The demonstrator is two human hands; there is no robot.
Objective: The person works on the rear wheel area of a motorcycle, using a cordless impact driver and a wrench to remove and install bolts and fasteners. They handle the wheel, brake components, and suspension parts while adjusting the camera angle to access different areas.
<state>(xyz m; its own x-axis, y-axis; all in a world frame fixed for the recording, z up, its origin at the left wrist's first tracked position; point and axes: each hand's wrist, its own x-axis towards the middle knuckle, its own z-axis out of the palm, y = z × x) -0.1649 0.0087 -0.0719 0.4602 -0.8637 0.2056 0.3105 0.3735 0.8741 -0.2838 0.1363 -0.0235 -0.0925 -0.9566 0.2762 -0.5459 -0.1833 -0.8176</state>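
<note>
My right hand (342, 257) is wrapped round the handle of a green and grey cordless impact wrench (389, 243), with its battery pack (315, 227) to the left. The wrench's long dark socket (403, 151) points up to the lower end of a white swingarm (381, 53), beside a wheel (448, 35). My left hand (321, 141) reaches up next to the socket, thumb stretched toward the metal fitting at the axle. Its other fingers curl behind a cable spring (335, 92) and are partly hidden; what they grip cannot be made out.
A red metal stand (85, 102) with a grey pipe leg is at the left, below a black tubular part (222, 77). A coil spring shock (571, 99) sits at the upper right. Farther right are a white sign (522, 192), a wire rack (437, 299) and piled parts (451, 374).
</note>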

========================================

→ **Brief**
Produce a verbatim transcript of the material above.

→ **Solution to the exercise**
The demonstrator is two human hands; there is no robot.
Objective: The person works on the rear wheel area of a motorcycle, using a cordless impact driver and a wrench to remove and install bolts and fasteners. They handle the wheel, brake components, and suspension parts while adjusting the camera angle to access different areas.
<state>(xyz m; its own x-axis, y-axis; all in a world frame fixed for the recording, z up, its origin at the left wrist's first tracked position; point and axes: each hand's wrist, its own x-axis towards the middle knuckle, its own z-axis out of the palm, y = z × x) -0.1649 0.0087 -0.0719 0.4602 -0.8637 0.2056 0.3105 0.3735 0.8741 -0.2838 0.1363 -0.0235 -0.0925 -0.9566 0.2762 -0.5459 -0.1833 -0.8176</state>
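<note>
My right hand (342, 257) is wrapped round the handle of a green and grey cordless impact wrench (389, 243), with its battery pack (315, 227) to the left. The wrench's long dark socket (403, 151) points up to the lower end of a white swingarm (381, 53), beside a wheel (448, 35). My left hand (321, 141) reaches up next to the socket, thumb stretched toward the metal fitting at the axle. Its other fingers curl behind a cable spring (335, 92) and are partly hidden; what they grip cannot be made out.
A red metal stand (85, 102) with a grey pipe leg is at the left, below a black tubular part (222, 77). A coil spring shock (571, 99) sits at the upper right. Farther right are a white sign (522, 192), a wire rack (437, 299) and piled parts (451, 374).
</note>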

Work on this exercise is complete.